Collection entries
********************
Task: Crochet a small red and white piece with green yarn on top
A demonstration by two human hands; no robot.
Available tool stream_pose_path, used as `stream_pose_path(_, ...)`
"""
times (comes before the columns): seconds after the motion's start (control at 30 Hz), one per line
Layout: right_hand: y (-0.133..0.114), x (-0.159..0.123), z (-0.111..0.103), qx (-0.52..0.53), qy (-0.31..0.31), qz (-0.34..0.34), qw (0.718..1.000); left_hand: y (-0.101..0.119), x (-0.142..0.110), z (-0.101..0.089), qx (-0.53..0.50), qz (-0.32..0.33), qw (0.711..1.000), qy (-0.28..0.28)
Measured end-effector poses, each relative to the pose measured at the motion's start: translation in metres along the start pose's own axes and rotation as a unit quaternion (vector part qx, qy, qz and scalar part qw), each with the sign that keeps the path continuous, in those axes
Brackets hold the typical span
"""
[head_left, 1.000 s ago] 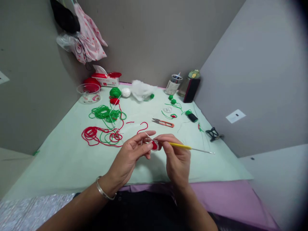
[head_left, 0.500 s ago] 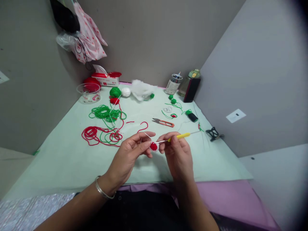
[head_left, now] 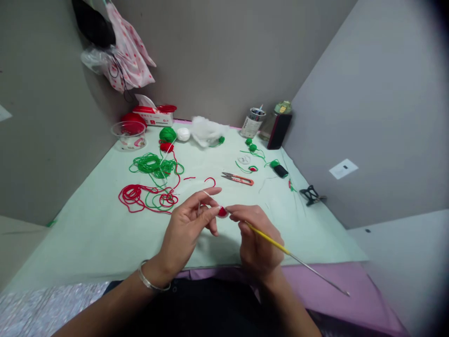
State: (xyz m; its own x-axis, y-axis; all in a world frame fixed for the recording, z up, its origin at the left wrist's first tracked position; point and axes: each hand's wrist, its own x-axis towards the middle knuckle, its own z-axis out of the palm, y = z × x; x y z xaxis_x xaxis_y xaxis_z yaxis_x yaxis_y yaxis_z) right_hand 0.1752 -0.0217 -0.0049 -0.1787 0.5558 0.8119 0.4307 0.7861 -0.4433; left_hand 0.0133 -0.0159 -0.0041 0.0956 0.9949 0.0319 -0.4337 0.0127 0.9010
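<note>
Between thumb and fingers, my left hand [head_left: 191, 222] pinches a small red and white crochet piece [head_left: 222, 212]. White yarn [head_left: 209, 194] runs over its raised index finger to the piece. My right hand [head_left: 260, 236] is closed round a crochet hook [head_left: 268, 238] with a yellow grip. The hook's long metal shaft points down to the right, past the table's front edge. Its other end is mostly hidden by my right fingertips, right beside the crochet piece.
Red yarn [head_left: 131, 194] and green yarn [head_left: 149, 164] lie loose at left. Orange thread snips [head_left: 238, 179] lie beyond my hands. White stuffing [head_left: 206, 131], a pen can [head_left: 253, 122] and a bottle [head_left: 278, 119] stand along the back. A black stand [head_left: 311, 195] is at right.
My right hand has turned over and lowered slightly. The hook has swung from pointing right to slanting down to the right. My left hand with the crochet piece has barely shifted.
</note>
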Motion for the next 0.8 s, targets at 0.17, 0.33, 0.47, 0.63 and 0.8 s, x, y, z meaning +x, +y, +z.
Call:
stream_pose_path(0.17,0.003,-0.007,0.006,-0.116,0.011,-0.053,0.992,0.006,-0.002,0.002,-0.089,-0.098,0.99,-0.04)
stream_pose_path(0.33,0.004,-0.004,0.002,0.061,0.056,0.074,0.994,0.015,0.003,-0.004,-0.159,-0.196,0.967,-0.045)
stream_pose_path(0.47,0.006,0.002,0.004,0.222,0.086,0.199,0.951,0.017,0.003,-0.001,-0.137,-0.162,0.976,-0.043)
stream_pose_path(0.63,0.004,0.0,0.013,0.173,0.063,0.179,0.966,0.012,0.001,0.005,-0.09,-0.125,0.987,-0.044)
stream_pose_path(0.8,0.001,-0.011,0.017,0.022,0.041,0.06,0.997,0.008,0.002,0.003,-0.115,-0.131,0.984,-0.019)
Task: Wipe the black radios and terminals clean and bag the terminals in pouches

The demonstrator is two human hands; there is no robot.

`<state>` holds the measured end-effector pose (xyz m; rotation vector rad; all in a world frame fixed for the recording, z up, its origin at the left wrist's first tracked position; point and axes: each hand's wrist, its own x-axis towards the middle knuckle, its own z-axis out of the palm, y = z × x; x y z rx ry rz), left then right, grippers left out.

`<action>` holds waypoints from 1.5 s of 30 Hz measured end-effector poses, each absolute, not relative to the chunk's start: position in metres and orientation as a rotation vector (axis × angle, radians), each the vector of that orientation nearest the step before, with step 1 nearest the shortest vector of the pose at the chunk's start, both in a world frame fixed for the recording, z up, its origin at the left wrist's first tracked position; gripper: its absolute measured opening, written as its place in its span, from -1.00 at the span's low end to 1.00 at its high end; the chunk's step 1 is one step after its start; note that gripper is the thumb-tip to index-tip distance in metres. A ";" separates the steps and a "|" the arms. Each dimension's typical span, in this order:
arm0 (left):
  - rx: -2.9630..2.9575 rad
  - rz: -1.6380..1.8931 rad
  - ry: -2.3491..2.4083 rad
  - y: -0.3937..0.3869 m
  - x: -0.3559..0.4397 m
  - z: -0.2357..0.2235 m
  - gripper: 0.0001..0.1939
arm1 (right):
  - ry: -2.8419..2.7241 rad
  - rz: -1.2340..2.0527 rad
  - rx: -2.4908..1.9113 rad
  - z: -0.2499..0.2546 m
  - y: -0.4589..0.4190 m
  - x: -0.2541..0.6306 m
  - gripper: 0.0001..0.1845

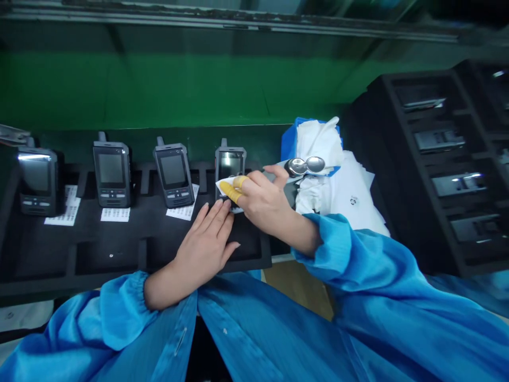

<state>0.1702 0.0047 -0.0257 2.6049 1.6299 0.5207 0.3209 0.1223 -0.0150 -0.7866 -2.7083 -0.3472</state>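
- From the head view, we look down on a black foam tray [40,249], our landmark, lying crosswise in front of a person in blue sleeves [332,244].
- At the tray's right end lies the rugged radio handset [230,162] being worked on, its stubby antenna pointing to the tray's far side and its lower face partly hidden by fingers.
- The left hand [207,241] is flat, fingers stretched and side by side, tips resting on the handset's near end; it grasps nothing that we can see.
- The right hand [264,204], with yellow finger cots [229,191], pinches a white wipe [225,179] against the handset's front.
- Along the tray's far side, further left, we find three similar handsets [174,174], with printed label sheets [115,214] partly beneath them.
- Just beyond the tray's right end are a bottle with a metal flip lid [306,166] and a blue box [289,143] of white cloths [318,140].
- We judge the step in hand to be wiping the handset's face; the next move seems to call for light, even pressure while the left fingertips steady it.
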 end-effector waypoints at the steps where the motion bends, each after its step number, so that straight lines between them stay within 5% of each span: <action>1: 2.609 0.525 1.633 0.005 0.170 -0.026 -0.53 | -2.698 -0.360 -0.812 -0.015 0.123 0.318 -0.69; 13: 2.623 0.529 1.645 0.005 0.173 -0.022 -0.56 | -2.544 -0.163 -1.170 -0.014 0.151 0.321 -0.56; 23: 2.560 0.512 1.656 0.003 0.173 -0.027 -0.55 | -2.649 -0.245 -0.867 -0.028 0.096 0.344 -0.68; 32: 2.623 0.529 1.672 0.001 0.172 -0.026 -0.59 | -2.505 -0.077 -1.196 -0.009 0.152 0.304 -0.59; 45: 2.599 0.560 1.665 -0.002 0.167 -0.024 -0.57 | -2.669 -0.063 -0.905 -0.013 0.110 0.317 -0.58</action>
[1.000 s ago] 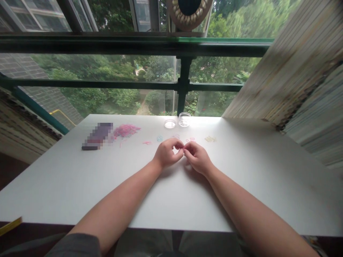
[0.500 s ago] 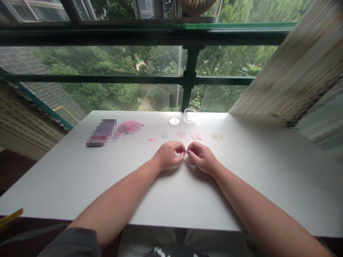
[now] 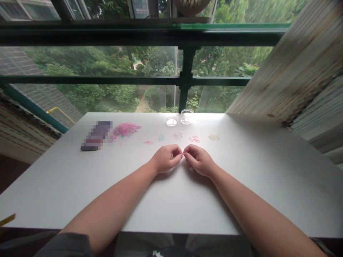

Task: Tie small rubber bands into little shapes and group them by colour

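Note:
Over the middle of the white table, my left hand (image 3: 166, 159) and my right hand (image 3: 199, 160) meet at the fingertips. Each is closed in a pinch, thumb against forefinger. Whatever sits between the tips is too small to make out. Just beyond the hands lies a row of small groups of looped bands: pink bands (image 3: 148, 142), teal bands (image 3: 161, 137), lilac bands (image 3: 177, 136), red-pink bands (image 3: 194, 139) and yellow bands (image 3: 214, 136). Farther left is a larger heap of mixed pink and bluish bands (image 3: 125, 130).
A clear round lid (image 3: 171, 122) and a clear round container (image 3: 187, 117) stand near the table's (image 3: 150, 207) far edge. A blurred-out dark object (image 3: 97, 136) lies at the left. Beyond the table is a green-framed window (image 3: 184, 67), with a curtain (image 3: 284, 60) on the right.
The view has shifted slightly, so everything appears a little farther left and lower. Both hands keep their fingertips together, still pinched.

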Action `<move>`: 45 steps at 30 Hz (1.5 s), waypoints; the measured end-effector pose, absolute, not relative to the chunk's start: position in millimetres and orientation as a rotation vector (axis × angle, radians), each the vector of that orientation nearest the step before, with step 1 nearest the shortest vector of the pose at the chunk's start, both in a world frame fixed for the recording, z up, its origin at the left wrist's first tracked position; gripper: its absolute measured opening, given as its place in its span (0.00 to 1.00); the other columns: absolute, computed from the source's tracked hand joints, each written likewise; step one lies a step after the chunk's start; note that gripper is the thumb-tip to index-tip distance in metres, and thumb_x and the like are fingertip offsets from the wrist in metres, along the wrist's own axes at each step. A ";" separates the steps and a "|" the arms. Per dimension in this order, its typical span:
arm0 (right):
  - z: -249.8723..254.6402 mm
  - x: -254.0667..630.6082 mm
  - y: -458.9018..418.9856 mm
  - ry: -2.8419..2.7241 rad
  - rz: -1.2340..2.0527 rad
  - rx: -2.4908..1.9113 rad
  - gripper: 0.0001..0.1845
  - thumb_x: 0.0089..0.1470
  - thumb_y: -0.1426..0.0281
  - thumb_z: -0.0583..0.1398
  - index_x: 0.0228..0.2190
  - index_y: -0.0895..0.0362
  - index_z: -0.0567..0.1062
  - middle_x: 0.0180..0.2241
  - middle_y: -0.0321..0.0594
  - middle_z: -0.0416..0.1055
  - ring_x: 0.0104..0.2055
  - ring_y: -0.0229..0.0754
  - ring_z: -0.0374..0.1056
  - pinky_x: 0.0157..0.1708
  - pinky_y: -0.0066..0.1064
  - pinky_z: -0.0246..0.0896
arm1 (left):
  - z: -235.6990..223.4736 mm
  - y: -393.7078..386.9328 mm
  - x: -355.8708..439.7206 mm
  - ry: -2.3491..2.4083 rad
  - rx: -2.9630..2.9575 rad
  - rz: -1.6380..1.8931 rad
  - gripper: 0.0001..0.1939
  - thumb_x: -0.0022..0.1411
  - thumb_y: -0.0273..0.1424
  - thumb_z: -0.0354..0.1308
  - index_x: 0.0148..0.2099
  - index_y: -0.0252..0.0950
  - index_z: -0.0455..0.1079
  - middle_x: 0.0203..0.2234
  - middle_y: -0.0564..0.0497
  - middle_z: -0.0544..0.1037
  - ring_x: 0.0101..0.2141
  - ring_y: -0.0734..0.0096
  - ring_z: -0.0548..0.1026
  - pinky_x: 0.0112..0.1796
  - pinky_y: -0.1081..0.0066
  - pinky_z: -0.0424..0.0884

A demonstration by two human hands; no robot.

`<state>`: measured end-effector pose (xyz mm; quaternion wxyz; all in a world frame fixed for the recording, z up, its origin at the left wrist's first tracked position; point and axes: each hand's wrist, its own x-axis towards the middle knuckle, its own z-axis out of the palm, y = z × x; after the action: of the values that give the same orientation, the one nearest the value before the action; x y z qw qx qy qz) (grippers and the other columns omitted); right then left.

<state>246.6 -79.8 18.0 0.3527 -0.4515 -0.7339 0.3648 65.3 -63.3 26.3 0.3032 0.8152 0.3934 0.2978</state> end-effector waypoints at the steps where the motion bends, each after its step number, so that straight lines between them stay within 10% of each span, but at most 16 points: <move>1: 18.4 246.5 -79.8 -1.896 0.955 -1.171 0.04 0.54 0.70 0.53 0.29 0.56 0.67 0.21 0.32 0.64 0.21 0.33 0.60 0.23 0.26 0.55 | 26.6 -63.6 65.4 1.045 2.156 0.790 0.06 0.55 0.31 0.53 0.31 0.34 0.68 0.23 0.53 0.72 0.23 0.77 0.66 0.26 0.76 0.62; 45: 20.6 248.8 -78.8 -1.960 0.877 -1.153 0.01 0.49 0.73 0.56 0.27 0.57 0.68 0.20 0.31 0.62 0.22 0.33 0.57 0.23 0.25 0.53 | 25.7 -61.2 64.1 1.019 2.053 0.830 0.06 0.56 0.32 0.55 0.33 0.34 0.69 0.25 0.52 0.74 0.25 0.76 0.69 0.26 0.76 0.65</move>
<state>248.8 -78.8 20.6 0.3449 -0.4439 -0.7550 0.3377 64.1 -61.2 25.7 0.3449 0.7905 0.3924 0.3196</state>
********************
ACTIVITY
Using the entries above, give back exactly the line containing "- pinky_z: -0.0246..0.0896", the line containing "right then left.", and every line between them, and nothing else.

WRITTEN ANSWER
  - pinky_z: -0.0246..0.0896
arm1 (left):
  - z: -235.6990..223.4736 mm
  - y: -393.7078..386.9328 mm
  - x: -355.8708..439.7206 mm
  - ry: -2.3491..2.4083 rad
  - rx: -2.9630..2.9575 rad
  - rz: -1.6380..1.8931 rad
  - gripper: 0.0001..0.1939
  - thumb_x: -0.0022..0.1411
  - thumb_y: -0.0273..0.1424
  - thumb_z: -0.0354..0.1308
  - index_x: 0.0148..0.2099
  - index_y: -0.0252..0.0950
  - index_z: -0.0455..0.1079
  - middle_x: 0.0203..0.2234
  - middle_y: -0.0564..0.0497
  - middle_z: -0.0544..0.1037
  - ring_x: 0.0101..0.2141
  - ring_y: -0.0734..0.0096
  - ring_z: -0.0548..0.1026
  - pinky_x: 0.0112..0.1796
  - pinky_y: -0.1081..0.0066
  - pinky_z: -0.0424..0.0884

A demonstration by two human hands; no robot.

`<state>`: measured end-effector pose (xyz mm; quaternion wxyz; all in a world frame fixed for the recording, z up, its origin at the left wrist's first tracked position; point and axes: each hand's wrist, its own x-axis towards the middle knuckle, its own z-axis out of the palm, y = z × x; after the action: of the values that give the same orientation, the one nearest the value before the action; x y z qw qx qy qz) (grippers and the other columns omitted); right then left.

With that, the answer is done.